Ukraina jest państwem uznanym w granicach de iure (według prawa). Jednym z dokumentów, który jest potwierdzeniem ukraińskiej niepodległości, suwerenności oraz granic jest Memorandum Budapesztańskie z grudnia 1994 roku.
Ponadto granica lądowa pomiędzy Ukrainą a Rosją została ratyfikowana przez parlamenty obu krajów w 2004 roku. Istniał, co prawda, nierozwiązany ostatecznie spór dotyczący granicy morskiej na Morzu Azowskim i w Cieśninie Kerczeńskiej, i z powodu sprzeciwu Rosji nie przeprowadzono delimitacji.
Kto odpowiada za wybuch wojny? To nie Amerykanie
Nie ma wiarygodnych dowodów na to, że Stany Zjednoczone planują przejęcie władzy w Ukrainie. Doniesienia te wpisują się w prorosyjskie narracje dezinformujące, które mają na celu usprawiedliwienie działań Rosji i zrzucenie na inne podmioty jej winy za zbrojną agresję. Więcej na ten temat przeczytasz w innych analizach na łamach Demagoga.
Winne wojny trwającej w Ukrainie nie są Stany Zjednoczone ani inne państwo zachodnie, a Rosja. To ona ingerowała w wewnętrzne sprawy Ukrainy, a od 2014 roku podejmowała działania zbrojne na wschodzie tego kraju. Władimir Putin podjął decyzję o pełnoskalowej inwazji na Ukrainę, co ogłosił w swoim przemówieniu z lutego 2022 roku.
Unia Europejska i Sekretarz Generalny Organizacji Narodów Zjednoczonych (ONZ) stwierdzili, że rosyjskie wojska – po przekroczeniu granicy z Ukrainą – naruszyły zapisy Karty Narodów Zjednoczonych. Działania Rosji wpisują się w definicję agresji zapisanej w art. 1 Rezolucji Zgromadzenia Ogólnego ONZ, o czym dokładnie przeczytasz w tym artykule.
Dlaczego zachodnie kraje wspierają Ukrainę?
W dalszej części wpisu czytamy, że wspieranie Ukrainy przez państwa zachodnie sprawi, że „USA pochłonie nie tylko Ukrainę ale i całą UE”.
Nie istnieją rzetelne źródła, które potwierdziłyby plany rządu Stanów Zjednoczonych zmierzające do przejęcia władzy nad Unią Europejską i Ukrainą. Jak deklarują przedstawiciele USA, wsparcie, jakie ich państwo oferuje Ukrainie, nie wynika z chęci poszerzenia terytorium, lecz z dążenia do utrzymania stabilnej sytuacji na świecie. Wspomina się również, że za chęcią pomocy Ukrainie stoi kilka innych powodów, np. powstrzymanie Rosji przed dalszą ekspansją na zachód czy zapobiegnięcie wzmocnieniu się globalnej siły politycznej i zasięgu militarnego Chin.

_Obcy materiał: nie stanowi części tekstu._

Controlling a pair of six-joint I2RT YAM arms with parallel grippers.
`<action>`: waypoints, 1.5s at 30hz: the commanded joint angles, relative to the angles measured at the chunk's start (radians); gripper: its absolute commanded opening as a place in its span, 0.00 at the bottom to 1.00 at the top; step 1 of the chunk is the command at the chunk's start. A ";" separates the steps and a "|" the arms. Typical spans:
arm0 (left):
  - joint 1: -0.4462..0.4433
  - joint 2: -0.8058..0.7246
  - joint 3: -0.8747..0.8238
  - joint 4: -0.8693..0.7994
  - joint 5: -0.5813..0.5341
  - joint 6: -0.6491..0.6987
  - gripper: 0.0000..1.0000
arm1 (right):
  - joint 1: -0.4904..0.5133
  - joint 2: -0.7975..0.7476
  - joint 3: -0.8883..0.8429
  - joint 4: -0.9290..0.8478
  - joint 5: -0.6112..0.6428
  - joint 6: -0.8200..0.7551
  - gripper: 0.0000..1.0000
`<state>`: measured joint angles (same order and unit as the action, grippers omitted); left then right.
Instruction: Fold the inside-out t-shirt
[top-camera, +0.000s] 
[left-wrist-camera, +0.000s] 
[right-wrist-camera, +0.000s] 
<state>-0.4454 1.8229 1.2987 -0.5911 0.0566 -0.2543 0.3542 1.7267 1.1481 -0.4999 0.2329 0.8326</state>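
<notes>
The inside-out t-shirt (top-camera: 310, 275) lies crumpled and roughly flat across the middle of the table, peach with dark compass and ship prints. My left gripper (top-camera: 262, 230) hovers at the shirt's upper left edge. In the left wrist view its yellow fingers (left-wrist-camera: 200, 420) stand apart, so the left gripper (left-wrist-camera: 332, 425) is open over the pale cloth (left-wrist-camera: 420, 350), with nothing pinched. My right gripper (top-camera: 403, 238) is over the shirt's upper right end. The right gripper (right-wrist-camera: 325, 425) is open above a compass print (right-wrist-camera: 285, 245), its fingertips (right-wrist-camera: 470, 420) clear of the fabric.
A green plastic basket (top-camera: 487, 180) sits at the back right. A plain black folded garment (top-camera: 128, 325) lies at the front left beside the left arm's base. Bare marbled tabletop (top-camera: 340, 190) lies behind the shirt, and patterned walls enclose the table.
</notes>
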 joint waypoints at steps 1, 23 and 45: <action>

W podobny sposób o celu wsparcia Ukrainy pisze się na stronie Parlamentu Europejskiego:
„Nielegalna i niesprowokowana inwazja Rosji na Ukrainę jest nie tylko atakiem na integralność terytorialną kraju, ale stwarza również poważne zagrożenie dla bezpieczeństwa i stabilności całej Europy. To także atak na podstawowe wartości reprezentowane przez UE, takie jak wolność i demokracja”.